Angeklagter: "Hatte keinen Mut dazu"

"Es war ein sehr großer Fehler", meinte der Angeklagte zu den Anschlagsplänen. Auf die Frage des Richters, ob er bereit gewesen wäre, für seine Pläne zu sterben, erwiderte der 15-Jährige: "Ich wäre nicht bereit. Ich hatte keinen Mut dazu. Ich bin froh, dass ich es nicht gemacht habe."

Der Schüler war nach länderübergreifenden Ermittlungen am 10. Februar in der elterlichen Wohnung in Währing festgenommen worden.

Verteidigerin Anna Mair begrüßte das in ihrem Eröffnungsplädoyer. So sei ihr Mandant von seinem "Hass auf alles" und der "Spirale", in der er sich befunden hätte, weggekommen.

"Er war zu feig"

Laut Anklage hatte der 15-Jährige wenige Tage vor seiner Festnahme dem noch auszuforschenden IS-Vertreter bekräftigt, den Anschlag im Sommer durchzuführen. "Umsetzen wollte er das nicht unmittelbar. Erst im Sommer. Er war zu feig", sagte Mair dazu.

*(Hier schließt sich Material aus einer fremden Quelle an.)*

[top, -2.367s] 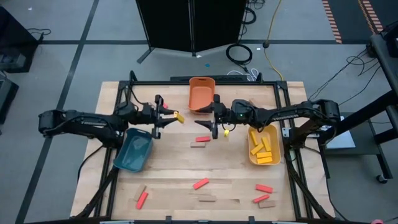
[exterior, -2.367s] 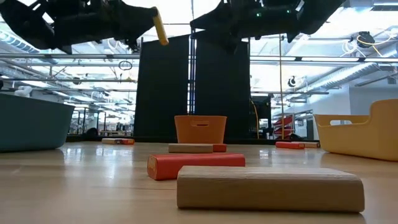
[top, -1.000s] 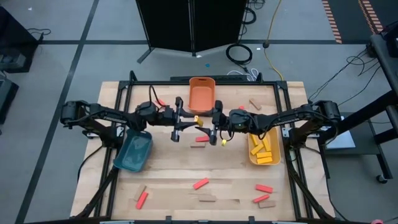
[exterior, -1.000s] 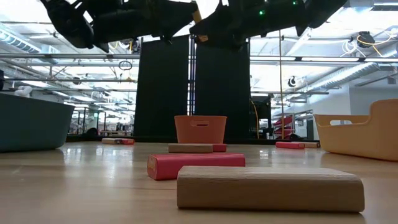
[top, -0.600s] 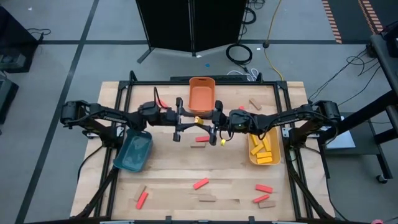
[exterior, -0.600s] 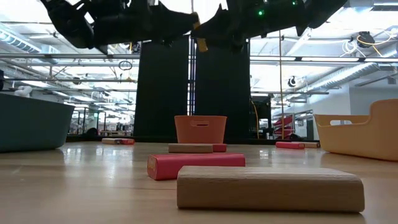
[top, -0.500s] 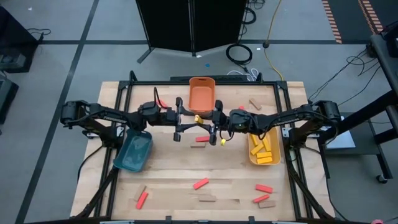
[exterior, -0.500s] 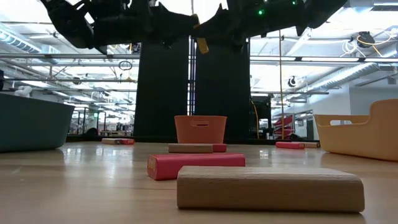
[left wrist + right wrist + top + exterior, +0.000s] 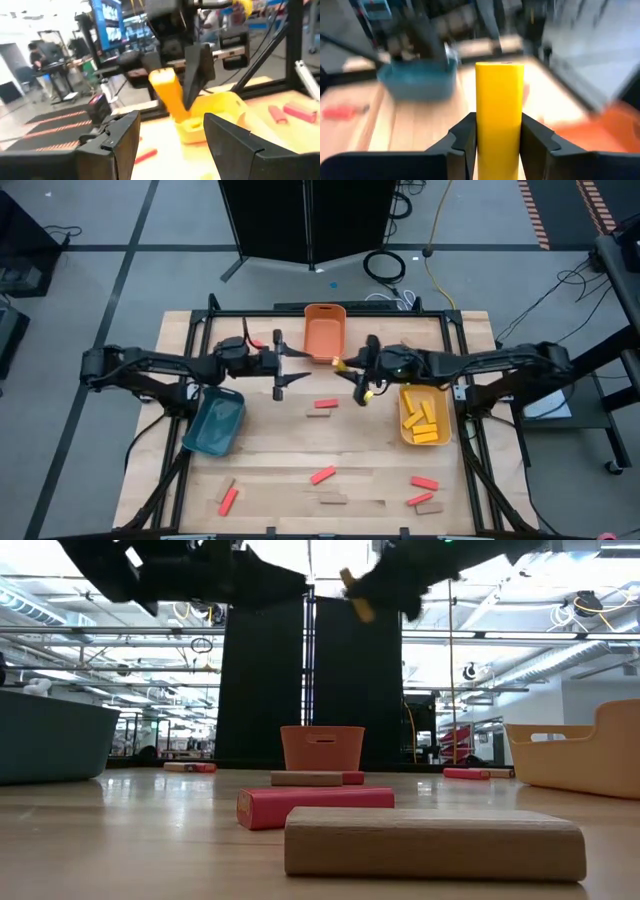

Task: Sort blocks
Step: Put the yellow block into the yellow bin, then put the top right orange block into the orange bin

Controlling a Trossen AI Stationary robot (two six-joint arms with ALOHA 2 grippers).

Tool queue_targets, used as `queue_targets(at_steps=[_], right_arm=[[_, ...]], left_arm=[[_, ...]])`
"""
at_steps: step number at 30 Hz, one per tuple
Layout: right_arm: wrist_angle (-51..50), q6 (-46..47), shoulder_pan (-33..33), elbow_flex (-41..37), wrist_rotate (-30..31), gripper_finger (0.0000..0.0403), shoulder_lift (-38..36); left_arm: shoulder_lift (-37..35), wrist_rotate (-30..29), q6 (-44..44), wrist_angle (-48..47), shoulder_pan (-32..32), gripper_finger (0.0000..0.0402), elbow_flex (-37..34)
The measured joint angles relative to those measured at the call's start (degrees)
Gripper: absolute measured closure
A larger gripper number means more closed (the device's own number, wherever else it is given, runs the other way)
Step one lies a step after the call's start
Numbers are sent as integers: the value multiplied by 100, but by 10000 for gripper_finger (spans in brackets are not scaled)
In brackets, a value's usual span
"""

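Observation:
A yellow block [image 9: 337, 364] hangs in the air in front of the orange bin [image 9: 324, 332], with my right gripper [image 9: 344, 368] shut on it. In the right wrist view the block [image 9: 499, 95] stands out past the fingers. My left gripper [image 9: 298, 366] hovers just left of it, open, with nothing between its fingers [image 9: 116, 137]. In the left wrist view the block [image 9: 168, 95] shows ahead, apart from the left fingers. Red and tan blocks [image 9: 324, 408] lie flat on the table below. My right gripper pinches the yellow block's two long sides [image 9: 499, 132] between its two fingers, at one end of the block. The fingers come about level from the table's right. The block's free end [image 9: 499, 70] sticks out past the fingertips. It hangs tilted, clear of the table [image 9: 355, 595].
The teal bin [image 9: 215, 423] stands at the left and the yellow bin [image 9: 424, 415], with several yellow blocks in it, at the right. More red and tan blocks [image 9: 322, 475] lie along the near part of the table, and two lie near the far right corner [image 9: 408, 346].
My left gripper has opened, let go of the yellow block and drawn back toward the table's left edge. My right gripper has shut on the block and carried it a little toward the right and far edges, clear of the table.

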Motion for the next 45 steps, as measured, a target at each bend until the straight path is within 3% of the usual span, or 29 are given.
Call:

Der Bursch hatte sich seit August 2024 das Gedankengut des IS zu eigen gemacht haben. Nachdem er sich im Internet Pläne zur Herstellung von Sprengstoff und Bomben beschafft hatte, erwarb er in einem Baumarkt dafür erforderliche Utensilien und konsumierte Online-Tutorials, um mehr über die Herstellung von explosiven Stoffen zu erfahren.

Das Urteil: Zwei Jahre teilbedingte Haft

Tatbestandsmäßig werden dem 15-Jährigen in erster Linie die Vorbereitung einer terroristischen Straftat - nämlich ein Verbrechen mit Sprengmitteln - im Sinne des § 278c StGB, terroristische Vereinigung, die versuchte Ausbildung für terroristische Zwecke, die Anleitung zur Begehung einer terroristischen Straftat und das Verbrechen der kriminellen Organisation vorgeworfen. 

Das Urteil: Zwei Jahre Haft, acht Monate davon unbedingt, nicht rechtskräftig.